Goal of the exercise -
Please give the data again in full, exactly as provided.

Given data -
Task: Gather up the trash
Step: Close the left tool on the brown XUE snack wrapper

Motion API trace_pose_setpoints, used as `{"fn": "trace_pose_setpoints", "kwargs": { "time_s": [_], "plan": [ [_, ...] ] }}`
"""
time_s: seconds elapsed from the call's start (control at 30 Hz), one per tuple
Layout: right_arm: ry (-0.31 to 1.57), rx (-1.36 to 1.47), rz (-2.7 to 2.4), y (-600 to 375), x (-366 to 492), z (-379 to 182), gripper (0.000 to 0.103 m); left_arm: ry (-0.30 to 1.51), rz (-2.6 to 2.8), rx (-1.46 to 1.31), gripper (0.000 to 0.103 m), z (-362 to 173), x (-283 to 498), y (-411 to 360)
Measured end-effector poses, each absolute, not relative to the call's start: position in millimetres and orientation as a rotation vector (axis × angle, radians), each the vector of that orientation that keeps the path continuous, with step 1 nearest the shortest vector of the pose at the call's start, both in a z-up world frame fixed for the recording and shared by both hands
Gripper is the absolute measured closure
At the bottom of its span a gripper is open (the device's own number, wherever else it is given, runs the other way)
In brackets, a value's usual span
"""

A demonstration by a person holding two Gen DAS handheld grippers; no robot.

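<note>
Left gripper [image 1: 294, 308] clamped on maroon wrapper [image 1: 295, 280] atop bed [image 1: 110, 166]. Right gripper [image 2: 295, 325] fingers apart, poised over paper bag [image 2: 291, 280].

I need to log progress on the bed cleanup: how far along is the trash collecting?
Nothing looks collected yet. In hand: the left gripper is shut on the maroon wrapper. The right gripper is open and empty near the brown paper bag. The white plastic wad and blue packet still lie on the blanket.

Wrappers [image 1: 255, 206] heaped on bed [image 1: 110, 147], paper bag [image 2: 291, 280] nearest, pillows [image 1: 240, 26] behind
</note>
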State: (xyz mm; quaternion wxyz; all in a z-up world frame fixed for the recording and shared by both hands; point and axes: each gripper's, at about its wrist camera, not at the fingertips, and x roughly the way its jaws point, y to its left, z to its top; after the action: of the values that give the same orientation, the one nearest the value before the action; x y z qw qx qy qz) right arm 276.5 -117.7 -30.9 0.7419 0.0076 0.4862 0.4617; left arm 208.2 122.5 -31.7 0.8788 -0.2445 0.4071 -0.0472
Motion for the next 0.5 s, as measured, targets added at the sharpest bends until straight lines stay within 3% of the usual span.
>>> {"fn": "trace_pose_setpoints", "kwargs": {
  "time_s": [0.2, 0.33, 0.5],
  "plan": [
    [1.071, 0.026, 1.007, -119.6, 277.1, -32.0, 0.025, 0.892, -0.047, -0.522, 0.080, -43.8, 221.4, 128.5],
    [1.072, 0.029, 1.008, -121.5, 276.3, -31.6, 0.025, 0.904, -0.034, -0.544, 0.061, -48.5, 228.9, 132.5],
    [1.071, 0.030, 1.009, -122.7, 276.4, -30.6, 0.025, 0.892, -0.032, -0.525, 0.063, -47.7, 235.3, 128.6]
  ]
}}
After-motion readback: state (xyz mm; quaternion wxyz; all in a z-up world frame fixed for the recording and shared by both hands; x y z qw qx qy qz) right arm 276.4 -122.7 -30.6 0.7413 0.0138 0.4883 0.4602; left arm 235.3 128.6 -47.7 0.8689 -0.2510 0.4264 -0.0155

Solution to the problem -
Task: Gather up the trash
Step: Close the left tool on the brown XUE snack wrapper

Motion API trace_pose_setpoints, used as `{"fn": "trace_pose_setpoints", "kwargs": { "time_s": [_], "plan": [ [_, ...] ] }}`
"""
time_s: seconds elapsed from the call's start (control at 30 Hz), one per tuple
Layout: right_arm: ry (-0.31 to 1.57), rx (-1.36 to 1.47), rz (-2.7 to 2.4), y (-600 to 375), x (-366 to 492), z (-379 to 182), gripper (0.000 to 0.103 m); left_arm: ry (-0.30 to 1.51), rz (-2.6 to 2.8), rx (-1.46 to 1.31), gripper (0.000 to 0.103 m), z (-362 to 173), x (-283 to 498), y (-411 to 360)
Measured end-effector poses, each absolute, not relative to the call's start: position in millimetres and orientation as a rotation vector (axis × angle, radians), each the vector of that orientation that keeps the path continuous, with step 1 nearest the shortest vector of the pose at the call's start, both in a z-up world frame fixed for the recording and shared by both hands
Gripper is the absolute measured closure
At the bottom of its span a gripper is open (the device's own number, wherever else it is given, runs the other way)
In brackets, a value's usual span
"""

A demonstration by a person holding two Gen DAS handheld grippers; no robot.

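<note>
Left gripper [image 1: 294, 308] clamped on maroon wrapper [image 1: 295, 280] atop bed [image 1: 110, 166]. Right gripper [image 2: 295, 325] fingers apart, poised over paper bag [image 2: 291, 280].

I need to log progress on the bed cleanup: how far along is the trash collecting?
Nothing looks collected yet. In hand: the left gripper is shut on the maroon wrapper. The right gripper is open and empty near the brown paper bag. The white plastic wad and blue packet still lie on the blanket.

Wrappers [image 1: 255, 206] heaped on bed [image 1: 110, 147], paper bag [image 2: 291, 280] nearest, pillows [image 1: 240, 26] behind
</note>
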State: (xyz mm; quaternion wxyz; all in a z-up world frame fixed for the recording and shared by both hands; point and axes: each gripper's, at about its wrist camera, not at the fingertips, and x roughly the way its jaws point, y to its left, z to its top; after the action: of the values that give the same orientation, the one nearest the value before the action; x y z qw qx qy qz) right arm 276.5 -117.7 -30.9 0.7419 0.0076 0.4862 0.4617; left arm 208.2 122.5 -31.7 0.8788 -0.2445 0.4071 -0.0472
Motion for the next 0.5 s, as measured, targets added at the sharpest bends until straight lines stay within 3% of the usual span.
>>> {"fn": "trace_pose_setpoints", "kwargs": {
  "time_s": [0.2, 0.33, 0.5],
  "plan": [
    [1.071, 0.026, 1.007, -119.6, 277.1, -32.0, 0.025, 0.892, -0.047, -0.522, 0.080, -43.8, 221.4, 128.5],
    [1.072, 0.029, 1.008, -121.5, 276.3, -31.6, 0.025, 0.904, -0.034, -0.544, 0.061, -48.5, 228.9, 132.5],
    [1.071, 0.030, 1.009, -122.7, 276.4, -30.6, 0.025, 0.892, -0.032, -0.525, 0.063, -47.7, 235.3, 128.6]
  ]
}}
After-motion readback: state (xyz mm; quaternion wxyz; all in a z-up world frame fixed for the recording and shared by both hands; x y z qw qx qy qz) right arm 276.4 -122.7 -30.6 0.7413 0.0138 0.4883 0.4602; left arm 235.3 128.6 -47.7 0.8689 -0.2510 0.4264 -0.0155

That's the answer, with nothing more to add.